Instead of shrinking as expected, as part of the normal aging process, the memory center in the brains of seniors maintained their size and, in men, grew modestly after two years in a program that engaged them in meaningful and social activities, new Johns Hopkins Bloomberg School of Public Health-led research suggests.
At the same time, those with larger increases in the brain's volume over two years also saw the greatest improvements on memory tests, showing a direct correlation between brain volume and the reversal of a type of cognitive decline linked to increased risk for Alzheimer's disease.
The research, published online in Alzheimer's & Dementia: The Journal of the Alzheimer's Association, studied participants in the Baltimore Experience Corps, a program that brings retired people into public schools to serve as mentors to young children, working with teachers to help them learn to read in understaffed school libraries.

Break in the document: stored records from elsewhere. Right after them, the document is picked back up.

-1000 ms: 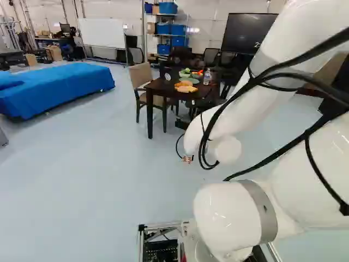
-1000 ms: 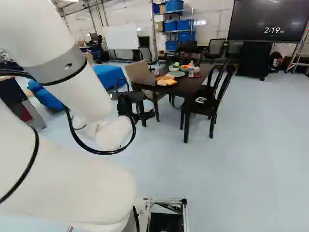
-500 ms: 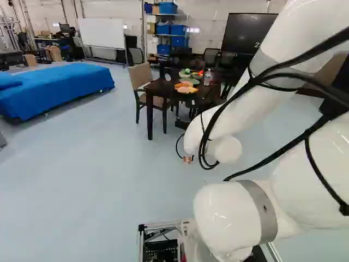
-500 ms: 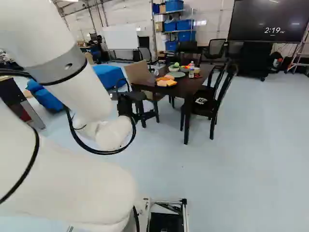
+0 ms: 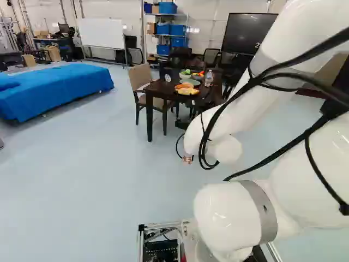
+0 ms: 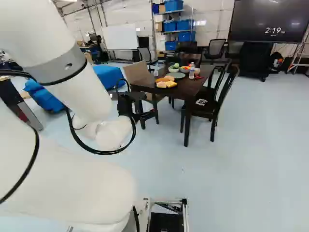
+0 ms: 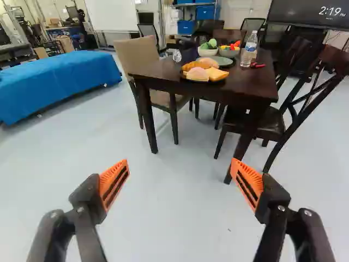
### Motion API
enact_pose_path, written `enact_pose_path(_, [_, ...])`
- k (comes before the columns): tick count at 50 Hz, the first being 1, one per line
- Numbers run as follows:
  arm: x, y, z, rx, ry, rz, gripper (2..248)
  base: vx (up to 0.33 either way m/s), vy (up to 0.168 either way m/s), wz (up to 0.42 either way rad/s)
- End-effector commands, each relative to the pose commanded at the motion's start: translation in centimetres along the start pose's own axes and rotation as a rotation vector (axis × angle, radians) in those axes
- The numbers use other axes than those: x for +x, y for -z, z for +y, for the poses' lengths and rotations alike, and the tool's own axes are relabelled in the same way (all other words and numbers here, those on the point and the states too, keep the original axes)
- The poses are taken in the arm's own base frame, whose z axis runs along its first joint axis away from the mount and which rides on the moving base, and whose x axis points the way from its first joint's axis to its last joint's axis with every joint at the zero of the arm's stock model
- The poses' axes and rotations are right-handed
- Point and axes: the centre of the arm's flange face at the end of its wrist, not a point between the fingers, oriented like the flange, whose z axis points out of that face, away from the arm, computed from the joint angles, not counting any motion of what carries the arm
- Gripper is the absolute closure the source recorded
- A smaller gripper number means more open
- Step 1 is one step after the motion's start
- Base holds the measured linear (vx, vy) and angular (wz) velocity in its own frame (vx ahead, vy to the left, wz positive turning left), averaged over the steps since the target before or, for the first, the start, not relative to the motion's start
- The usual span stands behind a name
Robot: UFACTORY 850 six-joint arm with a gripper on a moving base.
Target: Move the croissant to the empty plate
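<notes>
The white arm (image 6: 77, 92) reaches out with its claw (image 6: 145, 107) short of a dark wooden desk (image 7: 245, 84). Seen from the wrist, the claw (image 7: 180, 169) stands wide open, its orange pads (image 7: 114, 183) well apart and nothing between them but a view of the pale floor (image 7: 174, 218). What appears to be the croissant (image 7: 191, 65), golden brown, lies on a black plate (image 7: 218, 81) near the desk's close edge. It shares that plate with a pink-topped bun (image 7: 200, 72), a brown roll (image 7: 209, 63) and a yellow-orange bread slice (image 7: 216, 73). The empty plate (image 7: 222, 60), round and grey-green, sits just behind the bread, farther from the claw.

Beyond the plates are a pale bowl (image 7: 207, 53) of green produce (image 7: 209, 44) and a grey bowl (image 7: 229, 53) of red, orange and yellow pieces (image 7: 234, 45). A clear water bottle (image 7: 250, 49) stands upright beside the empty plate, near a small red object (image 7: 257, 65); a glass (image 7: 177, 55) stands on the bread's other side. A beige chair (image 7: 139, 57) and dark chairs (image 7: 270, 123) flank the desk. Across the room are a blue-draped bed (image 5: 54, 90), a whiteboard (image 5: 102, 33), a shelf rack with blue bins (image 5: 178, 29) and, at the right base view's upper right, a wall screen (image 6: 268, 20).
</notes>
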Motion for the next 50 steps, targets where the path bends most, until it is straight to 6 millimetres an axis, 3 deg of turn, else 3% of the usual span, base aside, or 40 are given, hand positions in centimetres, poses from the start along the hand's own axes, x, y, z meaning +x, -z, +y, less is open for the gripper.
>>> enact_pose_path(50, [0.0, 0.0, 0.0, 0.0, 0.0, 0.0, 3, 0.077, 0.026, -0.014])
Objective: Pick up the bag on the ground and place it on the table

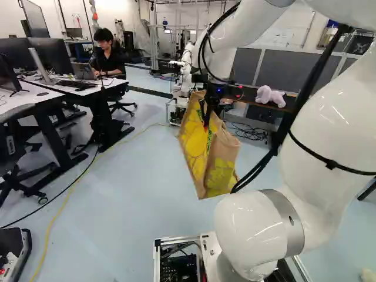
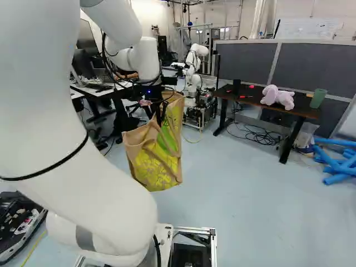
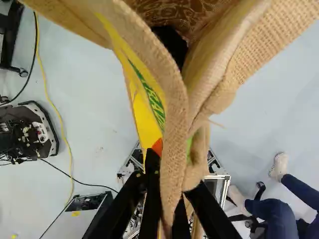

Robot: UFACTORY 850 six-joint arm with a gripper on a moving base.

"Someone once said to me that being in this program removed the cobwebs from her brain and this study shows that is exactly what is happening," says study leader Michelle Carlson, PhD, an associate professor in the Department of Mental Health at the Johns Hopkins Bloomberg School of Public Health. "By helping others, participants are helping themselves in ways beyond just feeding their souls. They are helping their brains. The brain shrinks as part of aging, but with this program we appear to have stopped that shrinkage and are reversing part of the aging process."
For the study, Carlson and her colleagues randomized 111 men and women to either participate in the Experience Corps (58) or not (53). They took MRI scans of their brains at enrollment and then again after 12 and 24 months. They also conducted memory tests. Participants were an average of 67.2 years old, predominantly African-American, were in good health, came from neighborhoods with low socioeconomic status and had some college education.
The control arm of the study, those not involved in Experience Corps, exhibited age-related shrinkage in brain volumes. Typically, annual rates of atrophy in adults over age 65 range from .8 percent to two percent. The men who were enrolled in Experience Corps, however, showed a .7 percent to 1.6 percent increase in brain volumes over the course of two years. Though not statistically significant, women appeared to experience small gains, as compared to declines in the control group of one percent over 24 months.
Carlson notes that many cognitive intervention studies last one year or less. One strength of this study, she says, is that the participants were followed for two years, which in this case was long enough to see changes that wouldn't have been detected after just one year.
The researchers were particularly interested in the results, considering that people with less education and who live in poverty are at greater risk for cognitive decline.
Carlson says it's not entirely clear which elements of Experience Corps account for the improved memory function and increased brain volumes. She says the program increases involvement in so many different kinds of activities that retired people may not have engaged in otherwise. Participants need to get out of bed, walk to the bus, and walk up and down stairs inside the schools. They work in teams. They work with young people. They share their knowledge and know they are doing good in the world. They engage in problem solving and they socialize in ways they wouldn't have if they stayed at home.
"We're not training them on one skill, like doing crossword puzzles," she says. "We're embedding complexity and novelty into their daily lives, something that tends to disappear once people retire. The same things that benefit us at 5, 10, 25, 35 -- contact with others, meaningful work -- are certain to benefit us as we age."
Experience Corps is a national program, however it can be costly and isn't available everywhere. But Carlson says she believes finding purpose and civic engagement may forestall some of the damage of aging on the brain.